The retreat signals an end to the kingdom's foray into free-market economics. Two years ago, with prices already falling in response to a growing supply glut, Saudi Arabia, against the wishes of its fellow OPEC members, refused to lower output. The move was a direct challenge to other oil producers. By flooding the world with its low-cost crude, the Saudis bet that they could withstand lower prices longer than other countries and oil companies and force them out of the market. The strategy worked to a degree. The Saudis are pumping and selling record amounts of oil. Output hit almost 10.7 million barrels a day in July. At the same time, other producers have had to cut back: U.S. shale production has fallen, and non-OPEC oil supplies are set to drop in 2016 by the largest amount in 30 years.
In April 2016 the powerful deputy crown prince, Mohammed bin Salman, said the kingdom no longer cared whether oil cost $60 or $20 a barrel. Rather than keeping prices high, the Saudis seemed resigned to cheap oil and made plans to use that revenue to fund other investments in a bid to diversify the kingdom's economy and reduce its reliance on crude. But the economic consequences of cheap oil have been severe for Saudi Arabia. Riyadh is burning through foreign-exchange reserves, government contractors have gone unpaid, and civil servants, who make up two-thirds of the labor force, will get no bonus this year.

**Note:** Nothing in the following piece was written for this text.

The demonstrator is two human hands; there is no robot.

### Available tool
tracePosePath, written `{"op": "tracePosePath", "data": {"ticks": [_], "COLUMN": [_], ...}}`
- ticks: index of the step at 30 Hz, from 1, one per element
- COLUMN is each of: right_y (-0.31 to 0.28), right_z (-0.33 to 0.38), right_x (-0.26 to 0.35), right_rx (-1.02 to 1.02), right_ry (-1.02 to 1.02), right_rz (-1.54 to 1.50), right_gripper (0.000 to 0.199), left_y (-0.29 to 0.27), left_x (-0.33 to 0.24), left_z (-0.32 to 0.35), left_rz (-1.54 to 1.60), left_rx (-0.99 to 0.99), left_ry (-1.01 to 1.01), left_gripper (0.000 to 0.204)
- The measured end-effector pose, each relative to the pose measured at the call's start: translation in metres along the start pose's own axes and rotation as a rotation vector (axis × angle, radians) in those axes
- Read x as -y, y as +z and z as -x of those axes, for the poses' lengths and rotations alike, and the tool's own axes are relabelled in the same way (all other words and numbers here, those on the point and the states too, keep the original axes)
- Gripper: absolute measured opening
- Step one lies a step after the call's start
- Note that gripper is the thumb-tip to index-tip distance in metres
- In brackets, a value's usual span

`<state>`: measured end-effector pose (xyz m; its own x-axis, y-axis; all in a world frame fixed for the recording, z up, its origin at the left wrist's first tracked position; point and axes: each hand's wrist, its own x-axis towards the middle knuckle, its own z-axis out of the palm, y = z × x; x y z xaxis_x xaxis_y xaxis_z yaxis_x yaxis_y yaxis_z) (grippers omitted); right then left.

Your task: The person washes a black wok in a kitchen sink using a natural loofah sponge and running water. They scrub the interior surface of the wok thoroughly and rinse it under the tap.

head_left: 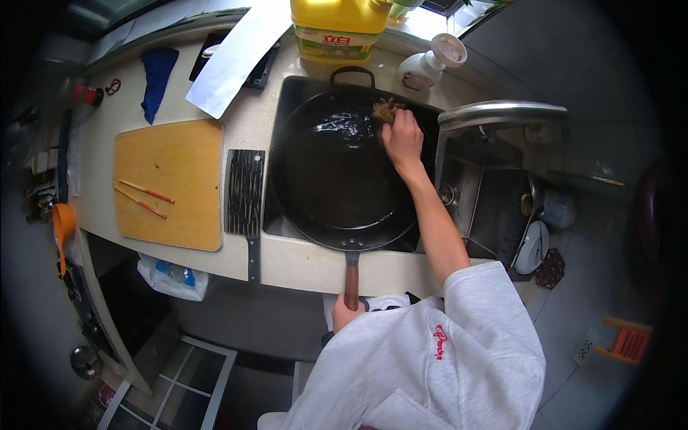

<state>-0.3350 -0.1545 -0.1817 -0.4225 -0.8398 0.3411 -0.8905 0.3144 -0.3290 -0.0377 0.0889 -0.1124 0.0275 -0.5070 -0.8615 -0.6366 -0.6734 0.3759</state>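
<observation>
A large black wok rests over the sink, and its inside shines wet near the far side. My right hand reaches into the wok at the far right of its wall, closed round a brown scrubber that looks fibrous. Close to my body, my left hand grips the wok's wooden handle; my shirt covers part of that hand. A small loop handle stands on the wok's far rim.
Left of the wok lies a dark-bladed cleaver, then a wooden board with two chopsticks. Behind stand a yellow jug and a white pump bottle. A metal faucet reaches over the sink basin at right.
</observation>
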Motion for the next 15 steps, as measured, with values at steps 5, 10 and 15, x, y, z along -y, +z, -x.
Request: {"op": "tracePosePath", "data": {"ticks": [5, 10, 15], "right_y": [0.029, 0.049, 0.071], "right_z": [-0.02, -0.036, -0.029], "right_x": [0.026, 0.056, 0.097], "right_rx": [-0.099, -0.077, -0.019], "right_ry": [-0.013, -0.087, -0.118], "right_rz": [-0.078, -0.189, -0.349], "right_gripper": [0.034, 0.034, 0.032], "left_y": [0.002, -0.002, -0.006], "left_x": [-0.007, -0.003, -0.011], "left_z": [0.003, 0.0, 0.001], "left_rz": [-0.044, -0.042, -0.017], "left_rx": [-0.024, 0.048, 0.045], "left_ry": [-0.099, -0.14, -0.154], "left_gripper": [0.03, 0.03, 0.028]}}
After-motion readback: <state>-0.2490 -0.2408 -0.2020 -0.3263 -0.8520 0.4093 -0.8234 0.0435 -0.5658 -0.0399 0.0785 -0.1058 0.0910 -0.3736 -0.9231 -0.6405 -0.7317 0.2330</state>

The country's fiscal deficit is more than 10 percent of gross domestic product, the highest ratio of any Group of 20 nation. The International Monetary Fund forecasts that Saudi economic growth will slow to about 1 percent next year, the worst since 2009. A few banks predict a recession.
For the Saudis, it's a fine line between prices that are too high and too low. "The deal in Algiers is a change of tack for Saudi Arabia and is a gamble that it can push prices higher without triggering a resurgence of shale production growth in the U.S.," says Seth Kleinman, oil analyst at Citigroup. First, OPEC needs to agree on the specifics of the production limits, including which countries will reduce output and by how much. Amrita Sen, chief oil analyst at consultant Energy Aspects in London, says OPEC ministers "have bought themselves two months to deliver, and they are fully aware of the cost of failure: Prices will fall sharply." With Iran returning from sanctions and production from Nigeria and Libya limited by sabotage and war, those countries will most likely be exempt from the reductions; other OPEC countries will probably resist cutting their supplies, leaving it up to the Saudis to bear the burden of reducing output. "We expect that Saudi will shoulder the bulk of the production cuts," says Neil Beveridge, oil analyst at researcher Sanford C. Bernstein in Hong Kong.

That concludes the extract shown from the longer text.